Michael Sweerts is certainly one of the most creative and enigmatic artists of the seventeenth century. He was a painter, a dealer, an intermediary, a teacher and a deeply devout believer and yet he is frequently described as an outsider as he seems not to have associated himself with his fellow Netherlandish artists in Rome nor had much to do with the official art institutions of his day.

Nothing is known of his training or early career. From about 1646 to about 1656 he was in Rome, where he came into contact with the Bamboccianti. He painted genre scenes in their manner, but his work is in a class apart because of the quiet, melancholy dignity of his figures and his exquisite silvery tonality. His other pictures in Rome included views of artists' studios (an example dated 1652 is in the Detroit Institute of Arts). By 1656 Sweerts had returned to his native Brussels, where in 1659 he became a member of the painters' guild.
There are many gaps in our knowledge of Sweerts's life. What we know comes from journals, and official documents. He was baptized in Brussels on 29 September, 1618 in a Roman Catholic church. Nothing is known about his teacher. From 1646 to 1651 the name 'Michile Suarssi' is found each year in the register of Santa Maria del Popolo in Rome, where Sweerts probably lived from 1640. In the early 1650s he worked for Pope Innocent X, who knighted him. In 1656 he was in Brussels, where he founded a drawing school (The Drawing School, Frans Hals Museum, Haarlem) and in 1660 he is recorded as being briefly in Amsterdam. A short time before he had joined a group of French missionaries, the 'Missions Etrangères' and on 2 January, 1662, he departed for China via Palestine as a missionary. A few months later he was expelled from the brotherhood for unacceptable behavior and he journeyed on to Goa, where he died in 1664.
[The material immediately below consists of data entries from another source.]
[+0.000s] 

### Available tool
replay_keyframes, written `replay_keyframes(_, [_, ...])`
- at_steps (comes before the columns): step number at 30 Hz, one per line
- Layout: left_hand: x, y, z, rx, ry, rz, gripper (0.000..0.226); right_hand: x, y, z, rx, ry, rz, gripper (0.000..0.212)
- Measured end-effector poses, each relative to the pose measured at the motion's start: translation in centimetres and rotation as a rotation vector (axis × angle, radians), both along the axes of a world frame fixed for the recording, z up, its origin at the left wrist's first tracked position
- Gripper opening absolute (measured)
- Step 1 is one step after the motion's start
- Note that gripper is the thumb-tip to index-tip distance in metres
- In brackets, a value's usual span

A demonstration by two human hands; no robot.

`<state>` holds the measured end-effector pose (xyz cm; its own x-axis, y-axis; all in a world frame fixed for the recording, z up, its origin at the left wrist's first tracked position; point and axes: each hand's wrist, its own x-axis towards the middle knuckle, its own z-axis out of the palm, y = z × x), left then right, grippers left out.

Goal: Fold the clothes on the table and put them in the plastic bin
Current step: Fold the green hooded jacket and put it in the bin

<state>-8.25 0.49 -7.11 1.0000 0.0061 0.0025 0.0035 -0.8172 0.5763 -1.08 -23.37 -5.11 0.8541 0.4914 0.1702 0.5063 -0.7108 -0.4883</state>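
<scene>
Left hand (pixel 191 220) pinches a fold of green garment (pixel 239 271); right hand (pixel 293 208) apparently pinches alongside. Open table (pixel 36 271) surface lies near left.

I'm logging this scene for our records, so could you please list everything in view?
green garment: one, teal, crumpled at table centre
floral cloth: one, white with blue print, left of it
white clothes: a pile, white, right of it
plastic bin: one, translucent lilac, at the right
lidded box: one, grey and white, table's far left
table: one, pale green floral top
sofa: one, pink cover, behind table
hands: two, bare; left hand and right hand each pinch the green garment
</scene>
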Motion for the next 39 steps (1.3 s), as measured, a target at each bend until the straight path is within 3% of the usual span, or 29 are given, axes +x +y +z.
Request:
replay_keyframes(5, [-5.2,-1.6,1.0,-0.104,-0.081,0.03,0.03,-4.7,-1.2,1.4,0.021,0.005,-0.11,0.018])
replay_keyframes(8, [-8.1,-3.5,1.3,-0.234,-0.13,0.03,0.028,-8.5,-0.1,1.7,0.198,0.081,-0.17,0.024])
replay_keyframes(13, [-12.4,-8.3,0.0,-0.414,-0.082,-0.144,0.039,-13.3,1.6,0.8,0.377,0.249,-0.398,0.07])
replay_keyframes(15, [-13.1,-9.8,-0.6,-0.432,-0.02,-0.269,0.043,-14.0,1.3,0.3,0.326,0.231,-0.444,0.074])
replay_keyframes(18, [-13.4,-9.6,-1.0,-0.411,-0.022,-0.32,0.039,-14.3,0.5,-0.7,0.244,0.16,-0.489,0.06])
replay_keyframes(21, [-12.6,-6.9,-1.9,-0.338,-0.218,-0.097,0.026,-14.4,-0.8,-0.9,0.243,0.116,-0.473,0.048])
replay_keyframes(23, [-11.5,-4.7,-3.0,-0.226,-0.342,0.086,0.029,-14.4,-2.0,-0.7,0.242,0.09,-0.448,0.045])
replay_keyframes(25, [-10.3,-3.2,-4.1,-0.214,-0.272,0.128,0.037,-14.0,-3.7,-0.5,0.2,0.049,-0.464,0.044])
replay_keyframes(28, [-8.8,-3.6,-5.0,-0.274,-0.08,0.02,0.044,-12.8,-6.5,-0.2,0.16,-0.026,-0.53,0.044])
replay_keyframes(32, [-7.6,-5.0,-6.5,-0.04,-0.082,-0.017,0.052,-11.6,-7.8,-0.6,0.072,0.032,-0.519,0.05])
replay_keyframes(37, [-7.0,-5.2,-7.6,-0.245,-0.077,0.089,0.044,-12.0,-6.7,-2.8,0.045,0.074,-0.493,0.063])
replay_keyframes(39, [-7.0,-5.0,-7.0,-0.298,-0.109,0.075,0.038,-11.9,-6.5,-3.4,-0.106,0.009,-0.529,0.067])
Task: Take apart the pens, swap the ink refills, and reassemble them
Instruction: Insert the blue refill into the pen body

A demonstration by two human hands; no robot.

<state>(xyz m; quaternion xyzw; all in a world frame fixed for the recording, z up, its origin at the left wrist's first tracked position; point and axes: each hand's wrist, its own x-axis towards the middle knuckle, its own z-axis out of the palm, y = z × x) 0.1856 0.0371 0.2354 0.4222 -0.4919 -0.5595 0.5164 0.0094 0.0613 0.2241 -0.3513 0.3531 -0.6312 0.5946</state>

Though a Flemish painter Michael Sweerts worked in Italy, Syria, and India. By the age of twenty-eight, Sweerts was living in Rome and was a member of the painters' academy there. In subsequent years, Sweerts worked as a representative at the papal customs house, collecting wool for a wealthy Antwerp merchant. At the age of thirty-eight, he returned to his native Brussels, where he founded an academy of drawing and joined the painters' guild.

Almost all of Sweerts's paintings date from his time in Rome. Sweerts painted religious and secular works, but he is most noted for his realistic portraits. His paintings exhibited his interest not only in the observation of daily life but also in the study of classical sculpture, which he pursued in Rome.

Four years after returning to Brussels, Sweerts left again, this time to Asia as a missionary. In Aleppo, Syria, Sweerts painted and proselytized, but he was dismissed from the mission after only two years because of his unstable and undisciplined character. He eventually reached Goa, India, where he died two years later.